- Input data:
════════
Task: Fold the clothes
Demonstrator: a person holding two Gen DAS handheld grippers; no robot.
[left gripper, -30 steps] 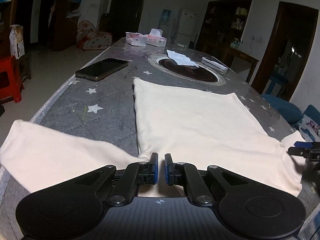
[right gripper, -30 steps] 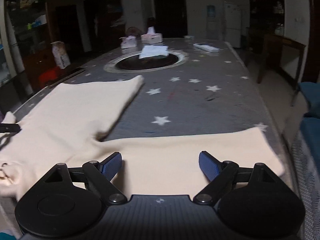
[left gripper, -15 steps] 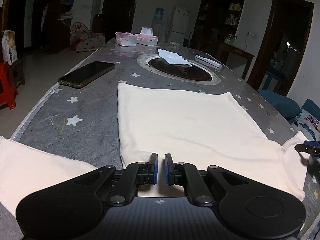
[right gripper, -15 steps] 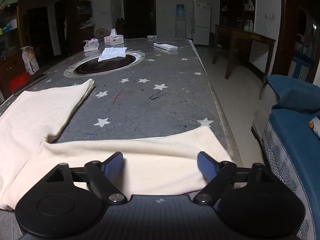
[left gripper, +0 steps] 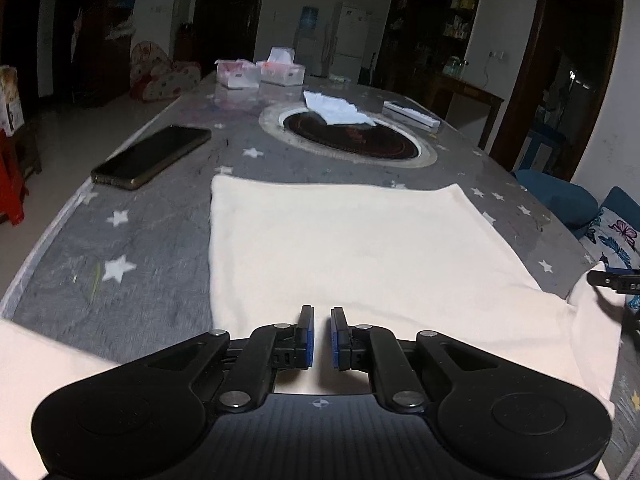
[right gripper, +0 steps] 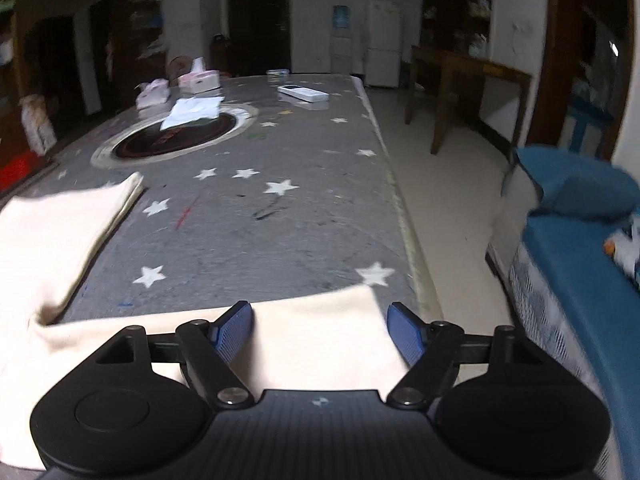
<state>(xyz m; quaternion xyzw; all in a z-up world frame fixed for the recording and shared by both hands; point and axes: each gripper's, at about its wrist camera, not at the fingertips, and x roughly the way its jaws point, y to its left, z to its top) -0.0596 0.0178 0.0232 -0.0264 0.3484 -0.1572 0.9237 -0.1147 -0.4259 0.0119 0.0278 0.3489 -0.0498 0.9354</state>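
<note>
A cream long-sleeved shirt (left gripper: 360, 248) lies flat on the grey star-patterned table (left gripper: 152, 220), body stretching away from me. My left gripper (left gripper: 322, 336) hovers over the near edge of the shirt's body, jaws nearly closed with a narrow gap and nothing between them. The left sleeve (left gripper: 36, 364) lies at the lower left. My right gripper (right gripper: 320, 330) is open wide over the end of the right sleeve (right gripper: 312, 344), near the table's right edge. The shirt's body (right gripper: 48, 232) shows at the left in the right wrist view. The right gripper's tip (left gripper: 612, 280) shows in the left wrist view.
A black phone (left gripper: 152, 156) lies left of the shirt. A round inset hotplate (left gripper: 348, 140) with white paper (left gripper: 336, 108) lies beyond it. Tissue boxes (left gripper: 260, 72) and a white remote (right gripper: 304, 93) lie at the far end. A blue sofa (right gripper: 580, 272) stands right of the table.
The left gripper has moved right, from the armpit to the middle of the shirt's near edge. The right gripper has moved right along the sleeve to its end. Neither jaw has changed.
</note>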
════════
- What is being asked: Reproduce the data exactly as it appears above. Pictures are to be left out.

- Exercise solution:
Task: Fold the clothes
Demonstrator: a person holding two Gen DAS handheld grippers; no robot.
[left gripper, -30 steps] 
[right gripper, -30 steps] 
[left gripper, -15 steps] 
[right gripper, -15 steps] 
[left gripper, +0 steps] 
[right gripper, +0 steps] 
<state>(xyz m; quaternion xyzw; all in a z-up world frame fixed for the recording and shared by both hands; point and axes: each gripper's, at about its wrist camera, not at the fingertips, and x roughly the way its jaws point, y to its left, z to its top) -0.0596 0.0178 0.0232 -0.0264 0.3484 -0.1572 0.9237 -0.1147 -0.4259 0.0119 0.0278 0.3489 -0.0498 0.9354</state>
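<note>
A cream long-sleeved shirt (left gripper: 360, 248) lies flat on the grey star-patterned table (left gripper: 152, 220), body stretching away from me. My left gripper (left gripper: 322, 336) hovers over the near edge of the shirt's body, jaws nearly closed with a narrow gap and nothing between them. The left sleeve (left gripper: 36, 364) lies at the lower left. My right gripper (right gripper: 320, 330) is open wide over the end of the right sleeve (right gripper: 312, 344), near the table's right edge. The shirt's body (right gripper: 48, 232) shows at the left in the right wrist view. The right gripper's tip (left gripper: 612, 280) shows in the left wrist view.
A black phone (left gripper: 152, 156) lies left of the shirt. A round inset hotplate (left gripper: 348, 140) with white paper (left gripper: 336, 108) lies beyond it. Tissue boxes (left gripper: 260, 72) and a white remote (right gripper: 304, 93) lie at the far end. A blue sofa (right gripper: 580, 272) stands right of the table.
The left gripper has moved right, from the armpit to the middle of the shirt's near edge. The right gripper has moved right along the sleeve to its end. Neither jaw has changed.
</note>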

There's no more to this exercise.